Abate Fabio · Nationalrat · 2009-06-05
Abate Fabio · Nationalrat · Tessin · Freisinnig-demokratische Fraktion · 2009-06-05
Wortprotokoll
Le déficit de financement de 3,6 milliards de francs du compte d'Etat 2008 a été influencé par les dépenses extraordinaires, ce qui a marqué, aussi sur le plan des émotions, le travail de la commission. On peut bien imaginer quel serait le résultat si, dans les années précédentes, le législateur n'avait pas adopté les mécanismes du frein aux dépenses et du frein à l'endettement.
Avec un excédent de 7,3 milliards de francs, le solde de financement ordinaire améliore celui de l'année précédente. Depuis l'introduction du frein à l'endettement en 2003, l'amélioration des finances fédérales est claire. La discipline en matière budgétaire est devenue une base de travail solide. De la même manière, on a pu agir de façon rapide en réaction aux événements dramatiques survenus sur les marchés financiers. Dans le cas des mesures visant à renforcer le système financier suisse, la Confédération a réalisé des dépenses d'investissement extraordinaires à hauteur de 6 milliards de francs pour souscrire à l'emprunt à conversion obligatoire d'UBS. On doit ajouter à cela 5 milliards de francs, découlant notamment de l'introduction de la RPT, de la première attribution au fonds d'infrastructure et du versement unique à Publica, alors que le budget extraordinaire affiche un découvert de 11 milliards de francs en 2008.
Malgré cette évidence, il y en a encore, dans notre conseil, ceux qui continuent à émettre des opinions négatives sur le principe du frein à l'endettement, et cela probablement pour préparer le terrain de jeu en vue du débat sur le budget 2010, qui sera un exercice très difficile. Mon souci relève du fait que, déjà au sujet du compte d'Etat 2008, il s'en soit trouvé pour ne pas l'approuver. Quel est le but de cette attitude? Personne ne le comprend.

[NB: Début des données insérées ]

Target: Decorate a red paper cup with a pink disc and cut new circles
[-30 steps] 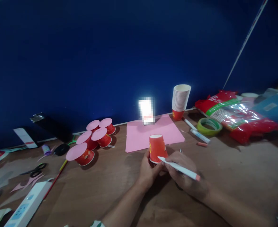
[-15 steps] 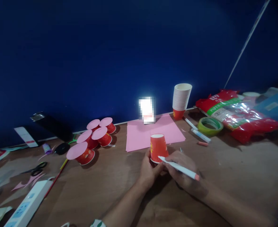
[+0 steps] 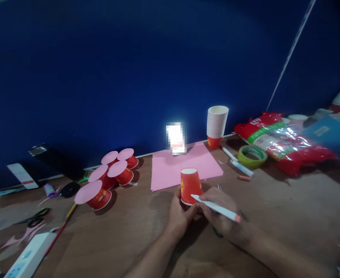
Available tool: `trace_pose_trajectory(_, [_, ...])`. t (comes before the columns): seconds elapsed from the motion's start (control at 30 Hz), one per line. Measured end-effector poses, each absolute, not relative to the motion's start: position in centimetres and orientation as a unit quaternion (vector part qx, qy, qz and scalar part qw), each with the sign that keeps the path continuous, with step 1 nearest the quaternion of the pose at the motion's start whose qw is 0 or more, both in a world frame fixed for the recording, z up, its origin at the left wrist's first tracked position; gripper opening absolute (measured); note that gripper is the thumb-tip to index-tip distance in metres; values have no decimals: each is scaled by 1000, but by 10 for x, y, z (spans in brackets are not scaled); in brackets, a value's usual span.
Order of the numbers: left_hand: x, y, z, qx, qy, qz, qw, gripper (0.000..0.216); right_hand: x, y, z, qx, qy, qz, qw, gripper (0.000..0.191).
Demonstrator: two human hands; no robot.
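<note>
A red paper cup (image 3: 190, 185) stands upside down in front of me, its narrow white base upward. My left hand (image 3: 179, 216) is closed around its lower left side near the rim. Between the fingers of my right hand (image 3: 220, 208) is a white marker (image 3: 220, 210) with an orange-pink end. The marker's tip meets or almost meets the cup's lower wall; exact contact is hard to tell. Just behind the cup lie sheets of pink paper (image 3: 170, 173).
Left stand several red cups topped with pink paper discs (image 3: 88, 192). Scissors (image 3: 36, 218), pink scraps and a white power strip (image 3: 32, 255) lie nearer. At right are stacked cups (image 3: 217, 123), a tape roll (image 3: 252, 156), another marker (image 3: 242, 168) and a red plastic package (image 3: 288, 146).
The view has shifted slightly, so everything sits a little lower and further left. Both hands keep their hold, with the marker at the cup's lower wall.
</note>
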State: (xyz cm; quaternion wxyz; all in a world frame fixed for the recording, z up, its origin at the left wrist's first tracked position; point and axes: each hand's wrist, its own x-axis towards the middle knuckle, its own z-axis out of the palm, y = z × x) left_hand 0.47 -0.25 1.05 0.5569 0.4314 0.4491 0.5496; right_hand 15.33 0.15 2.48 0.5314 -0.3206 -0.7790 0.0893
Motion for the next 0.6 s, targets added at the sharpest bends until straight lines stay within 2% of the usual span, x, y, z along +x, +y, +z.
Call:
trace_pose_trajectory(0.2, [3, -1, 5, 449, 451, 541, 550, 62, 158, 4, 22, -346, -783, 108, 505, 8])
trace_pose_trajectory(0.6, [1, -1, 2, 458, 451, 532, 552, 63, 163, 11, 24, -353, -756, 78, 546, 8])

Ribadisco che l'esercizio di allestimento del preventivo 2010 sarà molto difficile. Coloro che già in sede di approvazione del consuntivo 2008 si permottono e si sono permessi in commissione di giocare un ruolo di provocazione devono riflettere sulla loro responsabilità istituzionale. Il Paese non ha bisogno di alcun'azione dimostrativa con il semplice scopo di tutelare meri interessi partitici.